Saturday, May 2, 2009

The shatter zones of Eurasia and the return of the primacy of geography

I have always been an avid reader of FP's articles especially this one reasserting a Hobbesian view of the world and "the revenge of geography" as the sine qua non factor in our equation of "realism" and the gauging of human events.

  • The article argues that globalization is reinforcing the fragmenting of the world and a determining factor is geopolitics (a "specter" term)

  • Conflict and instability the hallmarks of this age are the product in part of the geography of world regions,especially the shatter zones of Eurasia.

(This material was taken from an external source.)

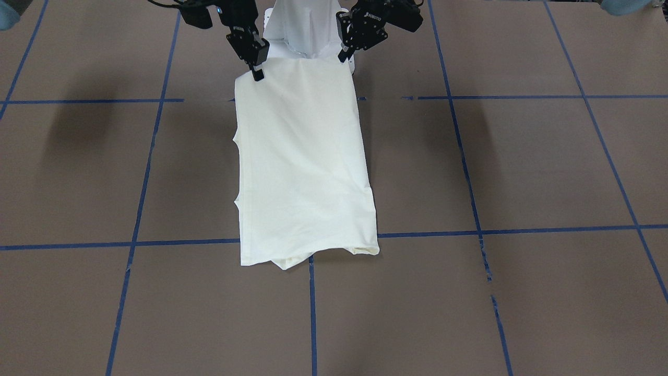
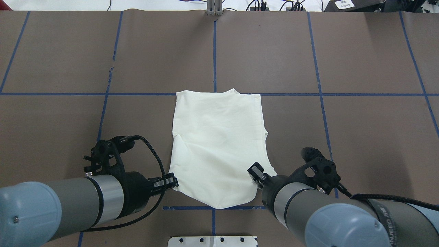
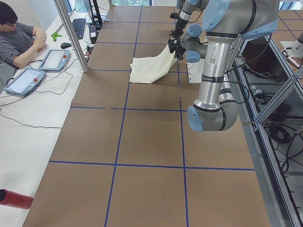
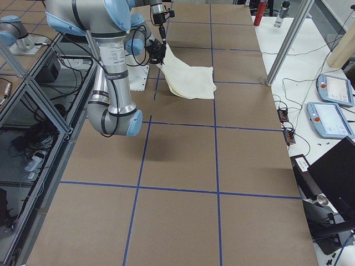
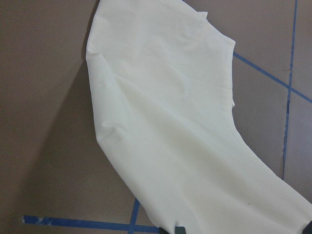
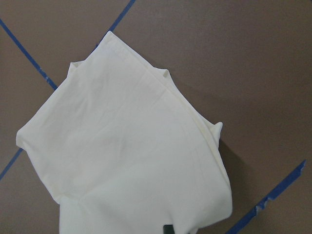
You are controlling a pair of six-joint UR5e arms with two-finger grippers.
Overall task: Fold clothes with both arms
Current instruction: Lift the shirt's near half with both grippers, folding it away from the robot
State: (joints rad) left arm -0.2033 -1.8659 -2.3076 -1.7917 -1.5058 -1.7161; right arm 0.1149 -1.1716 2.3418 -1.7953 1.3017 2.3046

  • We must reclaim Braudel's environmental interpretation of events especially in the light of the primacy of global warming,climate change, warming Arctic seas. This occasions the weakening of social orders and other man made creations.

  • There is little room for human agency and the liberal humanists are a bit uneasy about the implication of these theories. Note the shatter zones of Eurasia.

  • We should seek out those thinkers of "uneasiness".Fernand Braudel,Alfred Thayer Mahan(the primacy of ther Indian ocean determining events in the 21st century).

So now, chastened, we have all become realists. Or so we believe. But
realism is about more than merely opposing a war in Iraq that we know from
hindsight turned out badly. Realism means recognizing that international
relations are ruled by a sadder, more limited reality than the one governing
domestic affairs. It means valuing order above freedom, for the latter becomes
important only after the former has been established. It means focusing on what
divides humanity rather than on what unites it, as the high priests of
globalization would have it. In short, realism is about recognizing and
embracing those forces beyond our control that constrain human action—culture,
tradition, history, the bleaker tides of passion that lie just beneath the
veneer of civilization. This poses what, for realists, is the central question
in foreign affairs: Who can do what to whom? And of all the unsavory truths in
which realism is rooted, the bluntest, most uncomfortable, and most
deterministic of all is geography.
And yet, to embrace geography is not to accept it as an implacable force
against which humankind is powerless. Rather, it serves to qualify human freedom
and choice with a modest acceptance of fate. This is all the more important
today, because rather than eliminating the relevance of geography, globalization
is reinforcing it. Mass communications and economic integration are weakening
many states, exposing a Hobbesian world of small, fractious regions.
them, local, ethnic, and religious sources of identity are reasserting
themselves, and because they are anchored to specific terrains, they are best
explained by reference to geography.
Like the faults that determine earthquakes,
the political future will be defined by conflict and instability with a similar
geographic logic. The upheaval spawned by the ongoing economic crisis is
increasing the relevance of geography even further, by weakening social orders
and other creations of humankind, leaving the natural frontiers of the globe as
the only restraint.
So we, too, need to return to the map, and particularly to what I call the
“shatter zones” of Eurasia.
We need to reclaim those thinkers who knew the
landscape best. And we need to update their theories for the revenge of
geography in our time.
If you want to understand the insights of geography,
you need to seek out those thinkers who make liberal humanists profoundly
uneasy—those authors who thought the map determined nearly everything, leaving
little room for human agency.
One such person is the French historian
Fernand Braudel, who in 1949 published The Mediterranean and the Mediterranean
World in the Age of Philip II.
By bringing demography and nature itself into
history, Braudel helped restore geography to its proper place. In his narrative,
permanent environmental forces lead to enduring historical trends that preordain
political events and regional wars.
To Braudel, for example, the poor,
precarious soils along the Mediterranean, combined with an uncertain,
drought-afflicted climate, spurred ancient Greek and Roman conquest. In other
words, we delude ourselves by thinking that we control our own destinies. To
understand the present challenges of climate change, warming Arctic seas, and
the scarcity of resources such as oil and water, we must reclaim Braudel’s
environmental interpretation of events.

So, too, must we reexamine the blue-water strategizing of Alfred Thayer Mahan, a U.S. naval captain and author of The Influence of Sea Power Upon History, 1660-1783. Viewing the sea as the great “commons” of civilization, Mahan thought that naval power had always been the decisive factor in global political struggles. It was Mahan who, in 1902, coined the term “Middle East” to denote the area between Arabia and India that held particular importance for naval strategy. Indeed, Mahan saw the Indian and Pacific oceans as the hinges of geopolitical destiny, for they would allow a maritime nation to project power all around the Eurasian rim and thereby affect political developments deep into Central Asia. Mahan’s thinking helps to explain why the Indian Ocean will be the heart of geopolitical competition in the 21st century—and why his books are now all the rage among Chinese and Indian strategists.